Please report how many lines below contain "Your", writing nothing except the number.
BEGIN Source material
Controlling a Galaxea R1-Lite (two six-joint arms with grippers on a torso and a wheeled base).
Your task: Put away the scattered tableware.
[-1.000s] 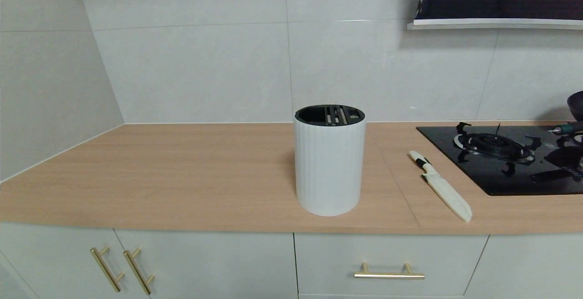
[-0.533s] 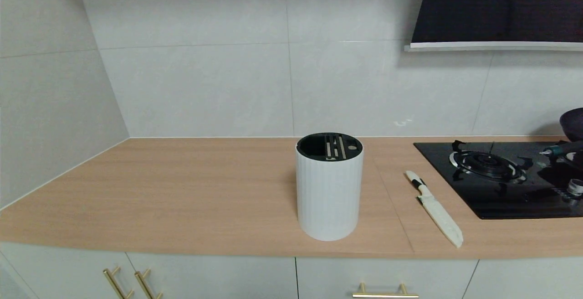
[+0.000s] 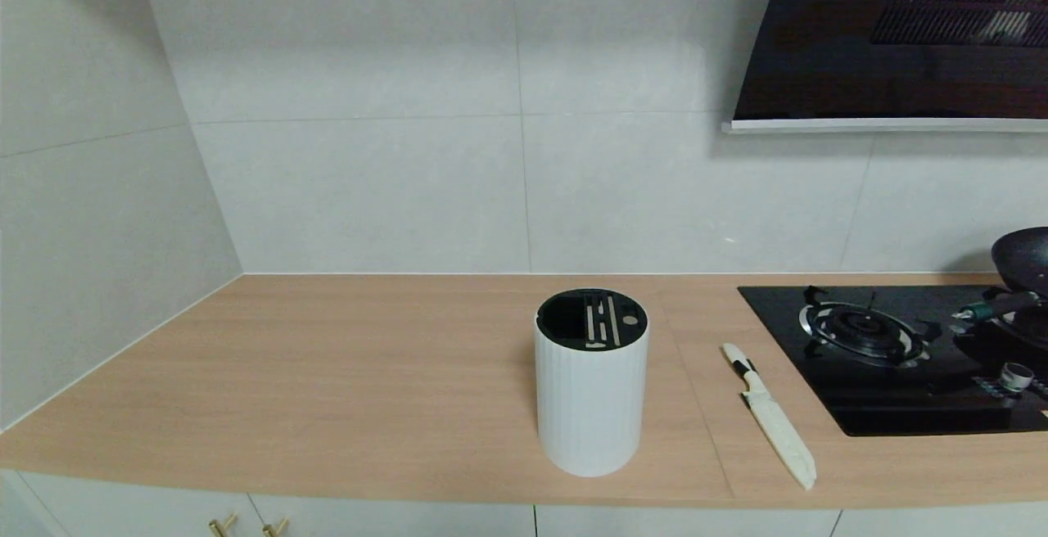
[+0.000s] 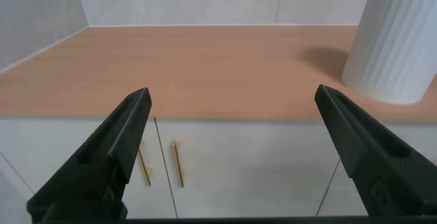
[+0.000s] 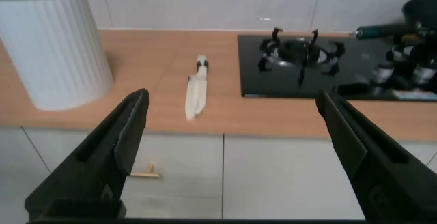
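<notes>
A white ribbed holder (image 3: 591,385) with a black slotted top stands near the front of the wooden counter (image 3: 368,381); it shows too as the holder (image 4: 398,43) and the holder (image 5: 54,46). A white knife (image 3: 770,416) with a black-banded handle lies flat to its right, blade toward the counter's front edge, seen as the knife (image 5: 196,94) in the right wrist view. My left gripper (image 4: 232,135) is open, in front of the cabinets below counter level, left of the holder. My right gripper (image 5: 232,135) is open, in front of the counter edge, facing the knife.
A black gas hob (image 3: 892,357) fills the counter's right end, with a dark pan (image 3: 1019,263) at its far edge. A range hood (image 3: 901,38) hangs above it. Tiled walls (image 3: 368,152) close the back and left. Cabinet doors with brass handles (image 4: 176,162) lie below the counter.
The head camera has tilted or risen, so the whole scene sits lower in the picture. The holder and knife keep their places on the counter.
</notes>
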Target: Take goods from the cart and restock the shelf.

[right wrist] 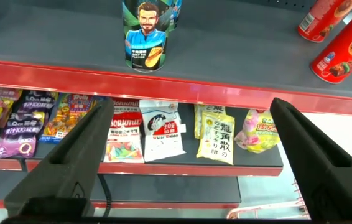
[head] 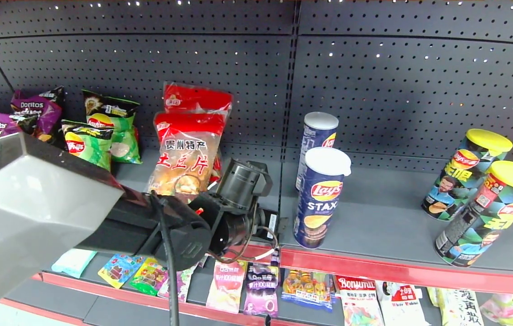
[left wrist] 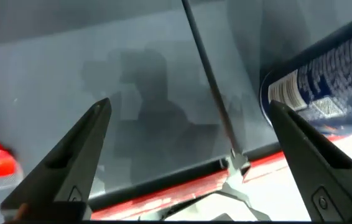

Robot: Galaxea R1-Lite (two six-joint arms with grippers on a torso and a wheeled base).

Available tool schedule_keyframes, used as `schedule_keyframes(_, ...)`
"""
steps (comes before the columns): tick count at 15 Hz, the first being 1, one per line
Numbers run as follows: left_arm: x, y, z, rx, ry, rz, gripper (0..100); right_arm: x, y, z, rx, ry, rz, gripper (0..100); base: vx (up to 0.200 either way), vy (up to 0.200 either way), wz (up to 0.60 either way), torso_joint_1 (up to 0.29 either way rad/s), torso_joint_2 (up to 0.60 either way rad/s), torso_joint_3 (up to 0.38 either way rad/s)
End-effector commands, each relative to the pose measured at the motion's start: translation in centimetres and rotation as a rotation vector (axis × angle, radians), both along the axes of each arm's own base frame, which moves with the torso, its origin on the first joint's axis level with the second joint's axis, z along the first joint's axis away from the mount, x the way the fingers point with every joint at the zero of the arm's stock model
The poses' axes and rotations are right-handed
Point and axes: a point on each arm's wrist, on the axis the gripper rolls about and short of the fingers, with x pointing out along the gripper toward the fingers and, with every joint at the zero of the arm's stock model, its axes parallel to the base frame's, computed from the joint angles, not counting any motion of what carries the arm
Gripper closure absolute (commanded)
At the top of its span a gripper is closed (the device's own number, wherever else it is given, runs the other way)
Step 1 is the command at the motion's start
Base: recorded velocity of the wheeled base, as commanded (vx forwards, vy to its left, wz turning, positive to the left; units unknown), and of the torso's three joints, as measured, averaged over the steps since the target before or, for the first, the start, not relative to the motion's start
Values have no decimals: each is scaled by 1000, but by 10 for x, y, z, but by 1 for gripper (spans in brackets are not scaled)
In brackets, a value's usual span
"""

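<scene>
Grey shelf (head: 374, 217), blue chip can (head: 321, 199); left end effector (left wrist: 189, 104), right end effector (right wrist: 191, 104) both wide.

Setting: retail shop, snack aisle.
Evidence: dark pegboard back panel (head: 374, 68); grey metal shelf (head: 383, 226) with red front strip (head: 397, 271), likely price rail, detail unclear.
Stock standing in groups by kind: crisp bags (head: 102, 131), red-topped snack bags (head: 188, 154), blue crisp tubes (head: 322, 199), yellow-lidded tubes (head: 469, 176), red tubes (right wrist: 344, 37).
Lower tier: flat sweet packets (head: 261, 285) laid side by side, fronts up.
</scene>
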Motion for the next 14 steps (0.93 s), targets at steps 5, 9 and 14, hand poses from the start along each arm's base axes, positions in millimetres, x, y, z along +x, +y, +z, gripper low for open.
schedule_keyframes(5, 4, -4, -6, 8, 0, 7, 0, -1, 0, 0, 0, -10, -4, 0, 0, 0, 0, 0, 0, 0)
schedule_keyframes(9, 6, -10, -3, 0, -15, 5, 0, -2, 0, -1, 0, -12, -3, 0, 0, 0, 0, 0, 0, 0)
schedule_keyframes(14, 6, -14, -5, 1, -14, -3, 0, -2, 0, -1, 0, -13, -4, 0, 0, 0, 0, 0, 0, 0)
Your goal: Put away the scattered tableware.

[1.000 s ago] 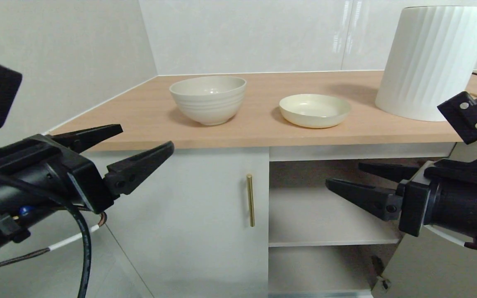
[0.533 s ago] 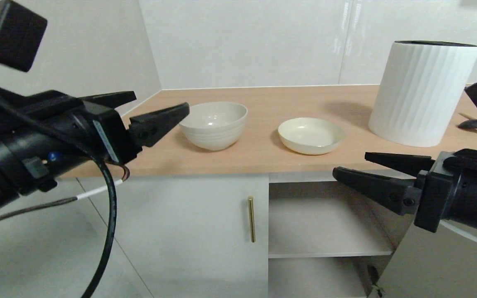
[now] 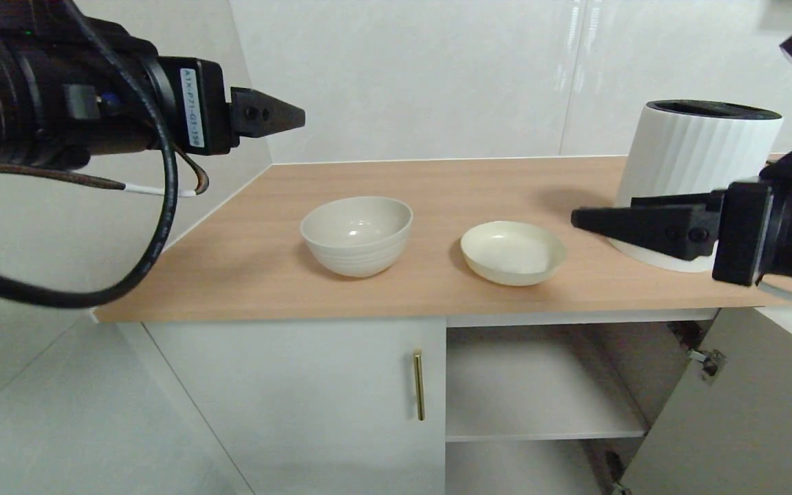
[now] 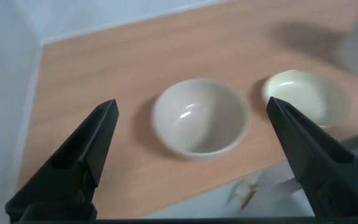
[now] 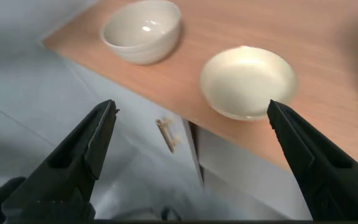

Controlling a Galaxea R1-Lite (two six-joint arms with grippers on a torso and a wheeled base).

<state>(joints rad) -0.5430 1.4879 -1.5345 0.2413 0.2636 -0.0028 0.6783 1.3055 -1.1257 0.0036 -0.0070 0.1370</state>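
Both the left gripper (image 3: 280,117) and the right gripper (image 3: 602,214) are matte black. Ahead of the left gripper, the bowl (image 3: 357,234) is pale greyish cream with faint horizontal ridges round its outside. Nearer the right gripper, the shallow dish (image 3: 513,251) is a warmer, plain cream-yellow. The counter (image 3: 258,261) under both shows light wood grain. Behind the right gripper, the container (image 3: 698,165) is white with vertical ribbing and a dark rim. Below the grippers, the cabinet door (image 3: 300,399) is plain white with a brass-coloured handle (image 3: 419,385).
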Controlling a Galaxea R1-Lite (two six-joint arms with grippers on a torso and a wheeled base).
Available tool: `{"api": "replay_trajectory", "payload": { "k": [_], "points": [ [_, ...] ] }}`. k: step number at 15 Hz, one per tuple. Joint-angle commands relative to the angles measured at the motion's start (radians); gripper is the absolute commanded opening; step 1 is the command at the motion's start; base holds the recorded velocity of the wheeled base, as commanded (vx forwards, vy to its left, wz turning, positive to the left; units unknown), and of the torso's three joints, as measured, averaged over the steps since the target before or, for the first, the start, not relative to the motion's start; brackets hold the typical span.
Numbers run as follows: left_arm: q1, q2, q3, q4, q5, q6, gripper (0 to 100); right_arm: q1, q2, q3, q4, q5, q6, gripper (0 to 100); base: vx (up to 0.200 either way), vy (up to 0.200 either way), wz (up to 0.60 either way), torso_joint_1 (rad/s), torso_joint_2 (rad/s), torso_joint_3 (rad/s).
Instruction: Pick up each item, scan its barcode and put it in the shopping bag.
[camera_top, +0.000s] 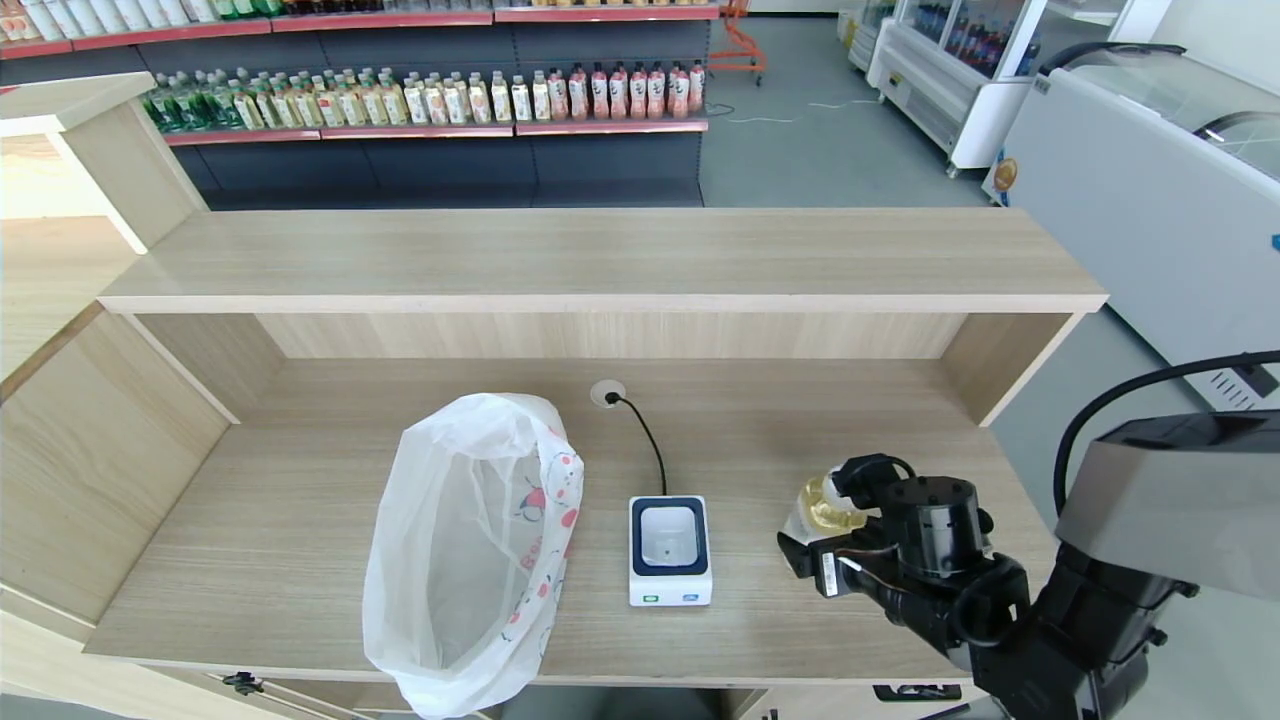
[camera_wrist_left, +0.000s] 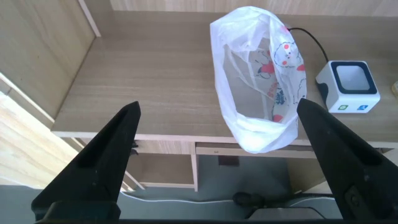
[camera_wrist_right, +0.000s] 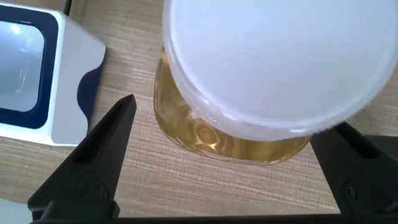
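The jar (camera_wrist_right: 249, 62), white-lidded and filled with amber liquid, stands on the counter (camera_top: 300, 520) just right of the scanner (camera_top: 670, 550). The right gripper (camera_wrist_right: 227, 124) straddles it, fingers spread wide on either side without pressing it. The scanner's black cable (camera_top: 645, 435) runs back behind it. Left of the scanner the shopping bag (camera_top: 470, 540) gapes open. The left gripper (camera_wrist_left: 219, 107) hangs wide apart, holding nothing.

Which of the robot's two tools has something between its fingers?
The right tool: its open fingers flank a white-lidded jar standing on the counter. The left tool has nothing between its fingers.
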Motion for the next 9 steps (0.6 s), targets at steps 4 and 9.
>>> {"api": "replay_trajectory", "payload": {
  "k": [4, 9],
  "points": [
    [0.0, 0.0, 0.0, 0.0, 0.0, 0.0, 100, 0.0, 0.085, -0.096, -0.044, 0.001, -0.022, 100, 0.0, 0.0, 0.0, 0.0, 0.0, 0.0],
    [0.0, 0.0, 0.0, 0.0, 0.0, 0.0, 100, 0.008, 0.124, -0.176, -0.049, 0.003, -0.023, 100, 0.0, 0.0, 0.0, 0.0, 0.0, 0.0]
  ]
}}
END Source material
Output ▸
2